* BRIEF *
What is the number of lines below that hold "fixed"? Answer with that number only.

======== SUPPLIED MATERIAL

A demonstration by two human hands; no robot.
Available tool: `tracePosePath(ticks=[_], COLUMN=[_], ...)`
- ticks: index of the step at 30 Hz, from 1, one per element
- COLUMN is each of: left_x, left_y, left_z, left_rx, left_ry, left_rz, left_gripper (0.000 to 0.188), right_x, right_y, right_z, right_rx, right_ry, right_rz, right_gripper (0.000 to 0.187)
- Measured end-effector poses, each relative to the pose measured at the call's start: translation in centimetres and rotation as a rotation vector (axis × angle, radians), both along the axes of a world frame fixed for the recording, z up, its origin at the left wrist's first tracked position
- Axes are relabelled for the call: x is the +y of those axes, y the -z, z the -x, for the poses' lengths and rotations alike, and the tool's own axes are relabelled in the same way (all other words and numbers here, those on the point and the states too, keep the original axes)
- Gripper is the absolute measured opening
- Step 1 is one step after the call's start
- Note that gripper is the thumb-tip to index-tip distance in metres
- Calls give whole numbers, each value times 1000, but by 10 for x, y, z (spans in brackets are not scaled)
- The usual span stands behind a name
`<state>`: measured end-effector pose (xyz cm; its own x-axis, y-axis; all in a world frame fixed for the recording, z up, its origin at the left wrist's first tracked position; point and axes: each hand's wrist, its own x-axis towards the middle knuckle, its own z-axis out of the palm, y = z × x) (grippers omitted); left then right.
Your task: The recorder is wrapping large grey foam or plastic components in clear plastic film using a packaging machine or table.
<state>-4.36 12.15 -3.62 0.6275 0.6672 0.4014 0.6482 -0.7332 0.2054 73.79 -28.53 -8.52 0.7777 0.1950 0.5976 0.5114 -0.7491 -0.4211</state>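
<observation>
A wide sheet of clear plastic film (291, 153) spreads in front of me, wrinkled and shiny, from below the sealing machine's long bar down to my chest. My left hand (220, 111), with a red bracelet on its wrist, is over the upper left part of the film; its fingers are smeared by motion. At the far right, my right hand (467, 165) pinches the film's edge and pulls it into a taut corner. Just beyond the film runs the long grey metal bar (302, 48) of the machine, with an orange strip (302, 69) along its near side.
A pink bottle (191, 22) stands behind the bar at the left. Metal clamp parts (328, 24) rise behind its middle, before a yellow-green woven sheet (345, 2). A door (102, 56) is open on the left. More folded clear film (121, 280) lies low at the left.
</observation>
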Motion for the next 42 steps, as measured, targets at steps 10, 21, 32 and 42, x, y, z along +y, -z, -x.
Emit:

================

* ANSWER TO THIS TASK *
2